More than two years ago, Synopsys launched its AI-driven design space optimization (DSO.ai) capability. It is part of the company’s Synopsys.ai EDA suite, an outcome of its overarching AI initiative. Since then, DSO.ai has boosted designer productivity and has been leveraged for 270 production tape-outs. DSO.ai uses machine learning (ML) techniques to explore the design space and identify optimal solutions that meet the designer’s PPA targets. DSO.ai capability was just the tip of the ice berg in terms of AI-driven technology from Synopsys. Since then, the company has been expanding its AI-driven tools offerings.

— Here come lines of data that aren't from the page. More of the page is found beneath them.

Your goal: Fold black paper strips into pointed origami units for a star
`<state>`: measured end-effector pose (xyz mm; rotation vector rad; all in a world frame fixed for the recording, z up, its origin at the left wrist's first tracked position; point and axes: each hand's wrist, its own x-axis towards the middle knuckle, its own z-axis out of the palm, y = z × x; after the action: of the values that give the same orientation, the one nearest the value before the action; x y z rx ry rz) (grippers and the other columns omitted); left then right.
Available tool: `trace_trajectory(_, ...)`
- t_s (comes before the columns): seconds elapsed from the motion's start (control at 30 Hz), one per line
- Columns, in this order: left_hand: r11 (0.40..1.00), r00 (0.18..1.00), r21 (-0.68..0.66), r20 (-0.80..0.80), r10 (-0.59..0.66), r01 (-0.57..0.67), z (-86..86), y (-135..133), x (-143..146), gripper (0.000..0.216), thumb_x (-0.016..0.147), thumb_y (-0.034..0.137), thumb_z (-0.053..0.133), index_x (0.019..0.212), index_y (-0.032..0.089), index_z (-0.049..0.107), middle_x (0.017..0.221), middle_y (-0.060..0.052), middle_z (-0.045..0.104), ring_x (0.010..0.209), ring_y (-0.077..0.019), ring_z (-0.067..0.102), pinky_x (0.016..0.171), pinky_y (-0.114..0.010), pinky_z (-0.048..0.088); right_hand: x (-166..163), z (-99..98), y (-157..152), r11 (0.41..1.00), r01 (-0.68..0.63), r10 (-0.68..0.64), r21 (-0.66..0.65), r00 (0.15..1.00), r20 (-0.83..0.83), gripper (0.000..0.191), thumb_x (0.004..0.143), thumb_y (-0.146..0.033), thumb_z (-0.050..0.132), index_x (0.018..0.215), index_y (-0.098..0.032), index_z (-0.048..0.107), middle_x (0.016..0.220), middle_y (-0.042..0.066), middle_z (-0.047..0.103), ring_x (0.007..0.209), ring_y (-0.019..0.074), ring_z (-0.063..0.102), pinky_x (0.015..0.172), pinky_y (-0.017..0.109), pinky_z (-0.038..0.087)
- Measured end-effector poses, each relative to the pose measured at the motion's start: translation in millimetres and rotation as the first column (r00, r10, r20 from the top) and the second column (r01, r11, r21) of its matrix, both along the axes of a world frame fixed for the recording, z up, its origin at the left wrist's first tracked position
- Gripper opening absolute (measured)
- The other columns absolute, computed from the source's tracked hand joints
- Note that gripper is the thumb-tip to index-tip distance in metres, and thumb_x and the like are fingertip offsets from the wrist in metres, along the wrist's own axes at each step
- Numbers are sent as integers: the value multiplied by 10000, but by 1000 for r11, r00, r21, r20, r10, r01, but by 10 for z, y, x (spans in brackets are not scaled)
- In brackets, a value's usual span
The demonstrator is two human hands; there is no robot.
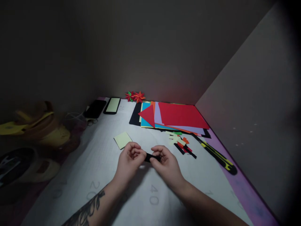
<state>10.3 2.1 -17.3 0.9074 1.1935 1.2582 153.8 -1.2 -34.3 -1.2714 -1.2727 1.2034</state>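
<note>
Between my two hands is a small black strip of paper (148,157), held level above the white sheet (98,163). My left hand (131,157) pinches its left end between thumb and fingers. At the other end, my right hand (166,161) grips it the same way, and the fingers hide part of it. Just beyond my left hand lies a pale yellow square of paper (122,140) with a dark edge showing. To the right of my right hand is a loose pile of paper scraps (180,140), in pale yellow, orange, red, green and black.
A yellow and black box cutter (217,157) lies along the right edge. Coloured paper sheets (183,114), red on top, are stacked at the back. Two folded paper stars (138,96) stand by the wall. Phones (113,105) and blurred items (47,135) are at left.
</note>
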Motion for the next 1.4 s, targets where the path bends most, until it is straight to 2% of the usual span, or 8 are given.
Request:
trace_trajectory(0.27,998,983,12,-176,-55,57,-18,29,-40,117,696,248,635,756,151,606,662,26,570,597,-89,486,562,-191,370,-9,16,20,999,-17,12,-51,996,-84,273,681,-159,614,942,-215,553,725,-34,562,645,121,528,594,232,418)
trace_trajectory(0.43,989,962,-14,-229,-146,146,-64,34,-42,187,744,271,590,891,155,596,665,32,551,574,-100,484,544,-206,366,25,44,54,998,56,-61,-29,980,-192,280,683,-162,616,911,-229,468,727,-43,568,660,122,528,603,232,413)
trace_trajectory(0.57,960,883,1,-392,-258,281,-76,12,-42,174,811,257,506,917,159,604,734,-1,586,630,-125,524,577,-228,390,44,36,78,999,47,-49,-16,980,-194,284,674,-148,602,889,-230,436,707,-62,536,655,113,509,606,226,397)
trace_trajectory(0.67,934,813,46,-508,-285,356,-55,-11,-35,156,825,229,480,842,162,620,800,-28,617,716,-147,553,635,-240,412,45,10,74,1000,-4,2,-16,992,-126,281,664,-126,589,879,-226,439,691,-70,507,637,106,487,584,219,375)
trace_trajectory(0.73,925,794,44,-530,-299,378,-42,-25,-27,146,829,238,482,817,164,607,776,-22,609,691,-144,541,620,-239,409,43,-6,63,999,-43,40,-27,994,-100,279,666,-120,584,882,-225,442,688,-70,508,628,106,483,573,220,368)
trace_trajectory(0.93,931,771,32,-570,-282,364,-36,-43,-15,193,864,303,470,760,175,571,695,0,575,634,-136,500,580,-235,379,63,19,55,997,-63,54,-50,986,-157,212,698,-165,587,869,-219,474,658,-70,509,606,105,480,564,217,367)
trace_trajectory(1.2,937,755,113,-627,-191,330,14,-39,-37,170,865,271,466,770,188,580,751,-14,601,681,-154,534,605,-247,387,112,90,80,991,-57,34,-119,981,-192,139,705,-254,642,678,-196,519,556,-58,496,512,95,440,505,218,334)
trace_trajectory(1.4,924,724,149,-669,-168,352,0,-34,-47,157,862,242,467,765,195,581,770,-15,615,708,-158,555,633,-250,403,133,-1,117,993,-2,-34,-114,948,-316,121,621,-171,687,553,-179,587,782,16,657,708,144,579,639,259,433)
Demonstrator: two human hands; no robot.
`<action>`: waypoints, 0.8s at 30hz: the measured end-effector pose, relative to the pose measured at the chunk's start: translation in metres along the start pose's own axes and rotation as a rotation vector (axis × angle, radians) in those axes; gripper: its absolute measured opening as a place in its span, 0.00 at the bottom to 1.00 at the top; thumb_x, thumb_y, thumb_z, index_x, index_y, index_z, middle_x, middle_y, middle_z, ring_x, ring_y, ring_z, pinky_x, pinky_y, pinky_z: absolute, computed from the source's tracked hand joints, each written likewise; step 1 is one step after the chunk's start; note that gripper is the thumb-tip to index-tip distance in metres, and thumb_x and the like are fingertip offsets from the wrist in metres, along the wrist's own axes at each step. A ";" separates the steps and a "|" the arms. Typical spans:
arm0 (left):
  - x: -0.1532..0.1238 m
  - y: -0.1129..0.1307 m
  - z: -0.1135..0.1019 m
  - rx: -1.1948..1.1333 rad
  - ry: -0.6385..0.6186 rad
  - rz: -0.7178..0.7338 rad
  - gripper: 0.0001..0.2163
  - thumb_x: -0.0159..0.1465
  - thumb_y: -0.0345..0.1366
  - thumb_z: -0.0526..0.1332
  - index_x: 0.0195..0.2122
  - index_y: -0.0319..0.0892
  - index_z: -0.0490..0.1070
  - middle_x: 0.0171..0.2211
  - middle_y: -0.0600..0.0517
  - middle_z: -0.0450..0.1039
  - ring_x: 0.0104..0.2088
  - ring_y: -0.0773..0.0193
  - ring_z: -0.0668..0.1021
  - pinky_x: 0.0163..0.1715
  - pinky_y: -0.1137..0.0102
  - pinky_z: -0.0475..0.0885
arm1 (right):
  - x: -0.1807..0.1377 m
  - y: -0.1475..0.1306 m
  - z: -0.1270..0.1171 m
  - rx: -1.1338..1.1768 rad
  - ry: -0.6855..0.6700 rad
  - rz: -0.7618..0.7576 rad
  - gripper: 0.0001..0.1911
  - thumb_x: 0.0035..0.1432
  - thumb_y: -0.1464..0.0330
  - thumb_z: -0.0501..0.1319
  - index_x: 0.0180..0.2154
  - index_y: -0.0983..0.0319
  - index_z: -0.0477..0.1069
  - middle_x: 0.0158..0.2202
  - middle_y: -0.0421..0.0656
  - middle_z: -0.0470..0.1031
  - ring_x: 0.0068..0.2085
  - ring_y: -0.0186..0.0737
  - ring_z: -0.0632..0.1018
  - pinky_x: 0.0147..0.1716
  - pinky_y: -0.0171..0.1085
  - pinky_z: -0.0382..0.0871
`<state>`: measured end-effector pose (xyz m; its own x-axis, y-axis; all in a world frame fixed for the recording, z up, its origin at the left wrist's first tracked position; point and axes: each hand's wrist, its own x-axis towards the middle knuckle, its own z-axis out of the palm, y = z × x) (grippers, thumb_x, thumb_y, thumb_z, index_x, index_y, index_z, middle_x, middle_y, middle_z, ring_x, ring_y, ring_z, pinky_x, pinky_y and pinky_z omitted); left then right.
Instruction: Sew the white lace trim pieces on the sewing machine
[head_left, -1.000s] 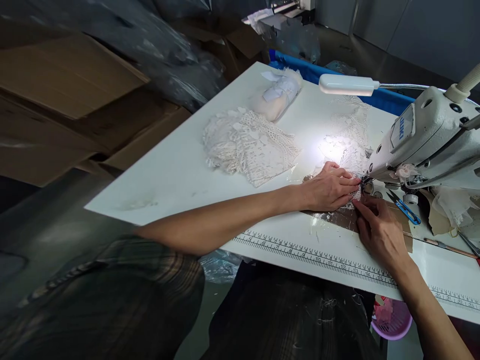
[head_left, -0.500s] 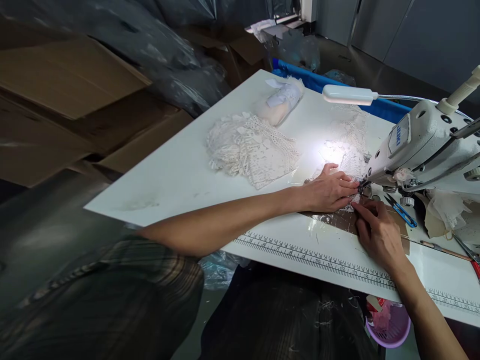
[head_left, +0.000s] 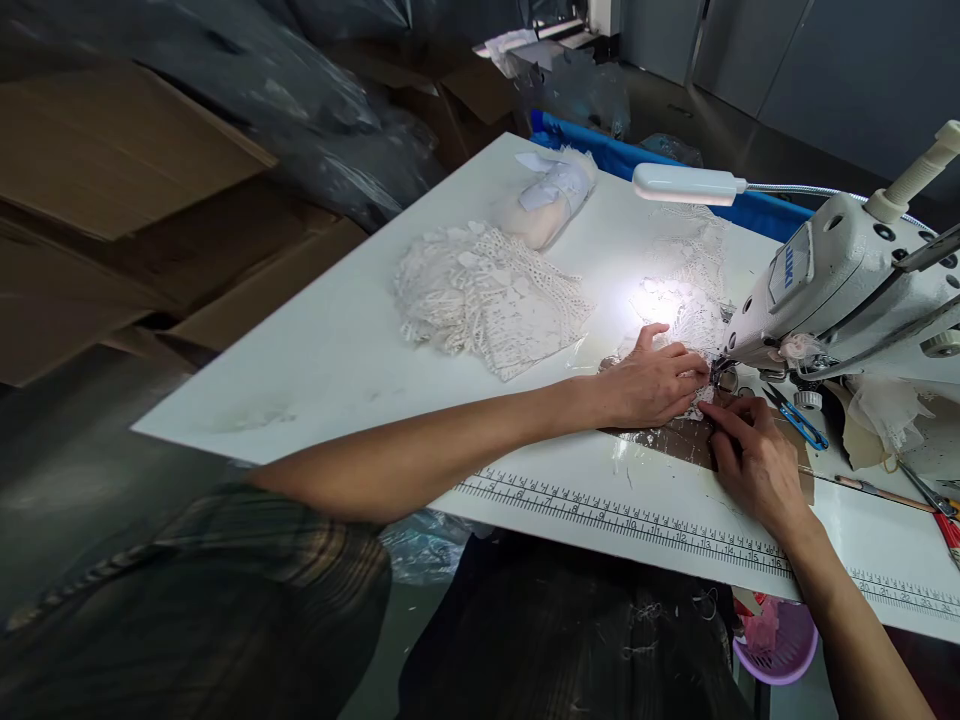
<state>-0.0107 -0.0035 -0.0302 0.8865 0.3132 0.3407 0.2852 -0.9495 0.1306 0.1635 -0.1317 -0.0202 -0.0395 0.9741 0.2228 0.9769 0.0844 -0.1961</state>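
White lace fabric [head_left: 686, 310] lies under the lit needle area of a white sewing machine [head_left: 836, 275], running back across the table. My left hand [head_left: 656, 385] rests palm down on the lace, its fingers stretched toward the presser foot [head_left: 718, 372] and the thumb spread away. Just in front of the foot, my right hand [head_left: 759, 462] touches the near edge of the lace with its index fingertip. That hand's thumb sits apart from the index finger, while its other fingers are bent and partly hidden. The needle point cannot be made out.
A pile of white lace pieces [head_left: 491, 300] and a wrapped white bundle [head_left: 551, 200] lie on the table left of the machine. Blue thread snips [head_left: 799, 418] are right of my right hand. A lamp [head_left: 688, 185] hangs above; a purple basket [head_left: 787, 650] stands below the edge.
The whole view has shifted slightly, so the table and machine appear a little farther left. Both hands keep nearly the same places on the lace by the presser foot.
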 end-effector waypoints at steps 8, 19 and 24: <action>0.000 -0.001 0.001 0.008 0.003 -0.015 0.15 0.73 0.35 0.48 0.53 0.44 0.72 0.54 0.47 0.73 0.51 0.56 0.74 0.61 0.48 0.50 | 0.001 -0.004 -0.002 -0.056 -0.053 0.033 0.20 0.62 0.69 0.53 0.52 0.52 0.76 0.43 0.47 0.71 0.32 0.37 0.74 0.24 0.34 0.66; 0.006 0.005 0.004 0.084 0.027 -0.136 0.14 0.73 0.37 0.49 0.53 0.43 0.71 0.52 0.47 0.73 0.50 0.56 0.74 0.59 0.50 0.54 | 0.014 -0.004 -0.007 -0.154 -0.170 0.034 0.23 0.64 0.68 0.52 0.58 0.55 0.71 0.44 0.51 0.71 0.31 0.36 0.73 0.20 0.31 0.60; 0.008 0.011 0.008 0.109 0.058 -0.169 0.14 0.73 0.37 0.49 0.51 0.41 0.72 0.51 0.45 0.73 0.48 0.54 0.73 0.52 0.53 0.59 | 0.018 0.007 -0.011 -0.025 -0.128 0.003 0.22 0.64 0.67 0.52 0.56 0.57 0.73 0.42 0.51 0.74 0.31 0.38 0.75 0.25 0.35 0.68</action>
<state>0.0025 -0.0110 -0.0332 0.8010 0.4660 0.3760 0.4688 -0.8787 0.0902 0.1722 -0.1158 -0.0066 -0.0612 0.9933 0.0976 0.9819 0.0775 -0.1729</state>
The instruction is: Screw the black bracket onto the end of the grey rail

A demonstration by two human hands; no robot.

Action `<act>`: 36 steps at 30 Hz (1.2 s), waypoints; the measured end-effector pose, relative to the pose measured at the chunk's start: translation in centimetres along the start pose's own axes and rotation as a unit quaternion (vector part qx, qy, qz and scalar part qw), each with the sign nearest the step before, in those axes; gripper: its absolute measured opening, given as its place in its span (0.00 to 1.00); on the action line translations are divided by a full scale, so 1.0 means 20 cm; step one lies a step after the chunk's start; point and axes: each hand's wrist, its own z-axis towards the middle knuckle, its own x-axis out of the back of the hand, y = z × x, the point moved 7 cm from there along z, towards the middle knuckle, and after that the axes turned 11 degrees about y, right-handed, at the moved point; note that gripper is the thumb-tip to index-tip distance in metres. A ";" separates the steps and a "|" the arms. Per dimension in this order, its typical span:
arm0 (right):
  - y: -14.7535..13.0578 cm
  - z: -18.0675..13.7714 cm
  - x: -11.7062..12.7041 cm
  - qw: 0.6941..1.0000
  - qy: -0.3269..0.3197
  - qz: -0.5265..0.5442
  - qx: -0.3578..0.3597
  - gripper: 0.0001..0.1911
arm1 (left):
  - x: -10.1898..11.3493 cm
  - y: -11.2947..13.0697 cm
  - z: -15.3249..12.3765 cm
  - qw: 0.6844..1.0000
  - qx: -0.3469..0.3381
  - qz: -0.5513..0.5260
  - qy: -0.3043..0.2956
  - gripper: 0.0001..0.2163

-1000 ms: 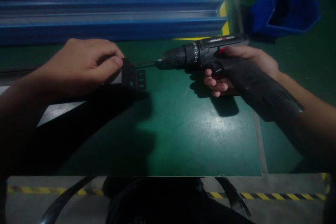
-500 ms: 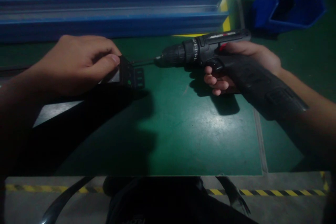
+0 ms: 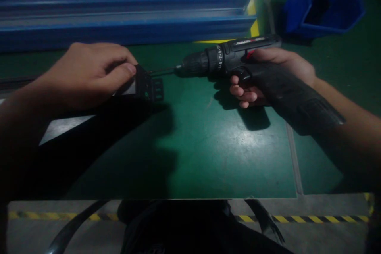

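My right hand (image 3: 285,63) is wrapped round the grip of a black cordless drill (image 3: 232,57), its fingers near the trigger. From the chuck a long thin bit (image 3: 163,71) points left, its tip at the end of a metal piece with a black slotted end bracket (image 3: 149,85). My left hand (image 3: 92,73) is closed over that piece, thumb pressed near the bracket's edge. Under the hand and its shadow, most of the piece is hidden; a pale metal face shows below the wrist. Whether a screw sits at the bit's tip I cannot tell.
Blue ridged metal panels (image 3: 125,12) run along the back of the green table (image 3: 208,158). A blue bin (image 3: 324,8) lies at the back right. Past the table's front edge are the floor with yellow-black tape (image 3: 321,219) and dark chair arms.
Both hands, the drill and the bracketed piece keep nearly the same places. The view has shifted slightly, and the bit stays at the bracket.
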 end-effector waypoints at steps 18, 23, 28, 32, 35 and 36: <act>0.00 0.01 0.00 0.999 -0.015 0.030 -0.004 0.26 | 0.01 0.00 0.00 0.999 0.028 -0.008 -0.018 0.23; 0.00 0.01 0.00 1.000 -0.012 0.022 0.001 0.27 | 0.01 0.00 0.00 1.000 0.020 -0.006 -0.015 0.23; 0.00 0.00 0.00 1.000 0.011 0.009 -0.001 0.28 | 0.01 0.00 -0.01 1.000 0.022 -0.005 -0.016 0.23; -0.01 0.00 0.01 1.000 0.021 -0.003 0.002 0.30 | 0.01 -0.01 -0.01 1.000 0.021 0.001 -0.011 0.24; -0.01 0.00 0.01 1.000 0.011 -0.005 0.000 0.29 | 0.00 -0.02 -0.01 1.000 0.023 -0.001 -0.008 0.23; -0.01 0.00 0.01 1.000 0.011 -0.006 -0.001 0.29 | 0.00 -0.02 -0.01 1.000 0.026 -0.002 -0.010 0.23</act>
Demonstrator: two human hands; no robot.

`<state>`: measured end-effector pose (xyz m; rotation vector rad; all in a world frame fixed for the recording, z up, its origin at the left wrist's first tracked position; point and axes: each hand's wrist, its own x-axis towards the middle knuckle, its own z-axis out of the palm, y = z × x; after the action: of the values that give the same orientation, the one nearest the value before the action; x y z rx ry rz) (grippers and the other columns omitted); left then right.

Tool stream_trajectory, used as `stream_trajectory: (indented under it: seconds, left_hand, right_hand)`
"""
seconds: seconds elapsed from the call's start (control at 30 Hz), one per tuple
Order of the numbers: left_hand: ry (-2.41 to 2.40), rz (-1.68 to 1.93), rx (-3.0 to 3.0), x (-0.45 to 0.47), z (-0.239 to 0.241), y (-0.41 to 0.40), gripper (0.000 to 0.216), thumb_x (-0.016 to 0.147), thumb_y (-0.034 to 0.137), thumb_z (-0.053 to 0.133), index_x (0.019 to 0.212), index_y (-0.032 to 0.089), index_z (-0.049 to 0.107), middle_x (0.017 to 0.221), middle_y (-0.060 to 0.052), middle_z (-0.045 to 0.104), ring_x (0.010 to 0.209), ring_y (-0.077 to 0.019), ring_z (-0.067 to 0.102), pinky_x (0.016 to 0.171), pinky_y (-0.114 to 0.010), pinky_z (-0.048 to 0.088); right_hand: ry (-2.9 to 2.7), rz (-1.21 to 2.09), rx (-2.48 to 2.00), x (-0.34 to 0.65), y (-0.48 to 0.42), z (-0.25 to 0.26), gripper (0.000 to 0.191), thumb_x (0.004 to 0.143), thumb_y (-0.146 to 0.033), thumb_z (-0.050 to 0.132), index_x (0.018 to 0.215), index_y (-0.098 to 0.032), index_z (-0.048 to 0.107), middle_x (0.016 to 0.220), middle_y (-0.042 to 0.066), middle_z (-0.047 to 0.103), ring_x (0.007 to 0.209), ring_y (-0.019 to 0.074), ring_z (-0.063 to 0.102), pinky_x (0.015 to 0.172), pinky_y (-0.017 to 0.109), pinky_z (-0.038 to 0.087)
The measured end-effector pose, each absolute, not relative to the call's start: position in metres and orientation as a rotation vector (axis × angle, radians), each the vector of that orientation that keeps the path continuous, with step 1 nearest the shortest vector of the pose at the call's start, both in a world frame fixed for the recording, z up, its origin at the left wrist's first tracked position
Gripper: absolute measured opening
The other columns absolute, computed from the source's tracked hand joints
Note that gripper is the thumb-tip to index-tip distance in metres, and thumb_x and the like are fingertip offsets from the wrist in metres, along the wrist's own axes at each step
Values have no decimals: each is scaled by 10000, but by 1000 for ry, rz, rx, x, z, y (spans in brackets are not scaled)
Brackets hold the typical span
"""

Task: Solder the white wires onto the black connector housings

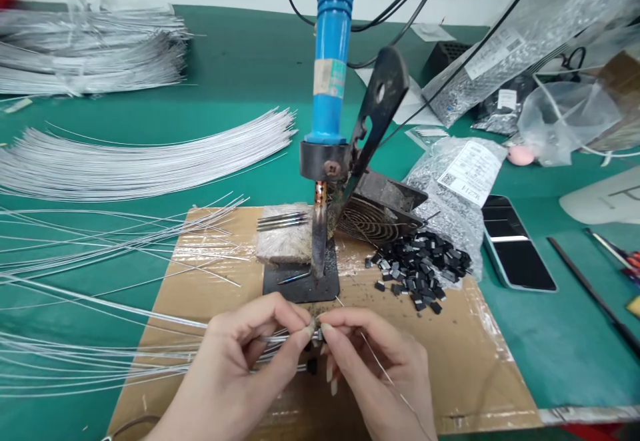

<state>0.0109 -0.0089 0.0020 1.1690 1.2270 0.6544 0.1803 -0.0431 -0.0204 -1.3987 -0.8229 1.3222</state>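
Note:
My left hand (250, 354) is closed around a bunch of thin white wires (100, 354) that run off to the left. My right hand (370, 361) pinches a small black component (317, 336) at the wire ends, where the fingertips of both hands meet. A thin strand of solder wire (385, 374) crosses my right hand. Just beyond the hands a blue-handled soldering iron (330, 61) stands tip-down in a dark metal stand (303, 281). A pile of small black components (420, 264) lies to the right of the stand.
Everything sits on a taped cardboard sheet (480, 374) over a green table (240, 74). Bundles of white wires (140, 161) lie at the left and far left. A phone (517, 244), bags of parts (460, 174) and cables are on the right.

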Motion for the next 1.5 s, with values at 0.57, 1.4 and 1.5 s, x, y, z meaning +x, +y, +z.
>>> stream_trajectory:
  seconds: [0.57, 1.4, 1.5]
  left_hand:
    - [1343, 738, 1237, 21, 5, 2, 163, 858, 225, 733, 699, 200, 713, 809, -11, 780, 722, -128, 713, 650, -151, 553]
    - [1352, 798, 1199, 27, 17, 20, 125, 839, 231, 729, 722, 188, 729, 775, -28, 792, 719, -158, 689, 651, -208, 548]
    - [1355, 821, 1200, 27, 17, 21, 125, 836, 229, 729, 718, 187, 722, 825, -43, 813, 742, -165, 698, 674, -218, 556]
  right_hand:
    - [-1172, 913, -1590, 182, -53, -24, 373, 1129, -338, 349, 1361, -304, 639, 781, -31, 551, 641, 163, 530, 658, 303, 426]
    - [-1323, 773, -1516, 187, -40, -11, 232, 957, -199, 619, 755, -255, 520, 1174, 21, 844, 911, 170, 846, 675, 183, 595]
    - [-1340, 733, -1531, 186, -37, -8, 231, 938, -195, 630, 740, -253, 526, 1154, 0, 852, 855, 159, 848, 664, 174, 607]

At its annual Synopsys Users Group (SNUG) conference back in March 2023, the company announced additional optimization capabilities. These capabilities include verification space optimization (VSO.ai), test space optimization (TSO.ai), analog design migration automation and lithography models development acceleration. Proof of rapid adoption of these tools and capabilities is the fact that Synopsys’ AI-driven revenue already makes up about 10% ($0.5 billion) of the company’s annual revenue.
I sat down this week with Shankar Krishnamoorthy, Synopsys’ GM of the EDA Group to learn about the company’s next expansion of its Synopsys.ai EDA suite with a full-stack big data analytics solution. The newly announced capabilities are made possible by applying AI/ML driven analysis to aggregated data.
“AI and data are two sides of the same coin, and our announcement today is to really augment that Synopsys.ai vision with an end-to-end EDA data analytics platform that we are introducing.” said Krishnamoorthy. “…There’s a tremendous opportunity to run AI/ML pipelines on this data to help customers build very useful applications.”
Aggregating Data is Key
While the DSO.ai, VSO.ai and TSO.ai capabilities are optimizer capabilities, this week’s announcement is about scalable data analytics. Design tools, testing tools and manufacturing tools all generate large amounts of data. By aggregating these data into big data stores and performing AI/ML driven analysis, the full-stack big data analytics solutions help customers build customized applications for various use cases. The big opportunity with data analytics is that once the data is aggregated, we can start building models to predict what can happen in the future, which is predictive analytics. We can also take it one step further to prescribe what needs to be changed to achieve improvements, which is prescriptive analytics. Both predictive and prescriptive analytics are key benefits of the end-to-end EDA analytics solution. Whether performing root cause analysis on issues, identifying anomalies, or optimizing workflows, customers benefit from improved results and increased productivity.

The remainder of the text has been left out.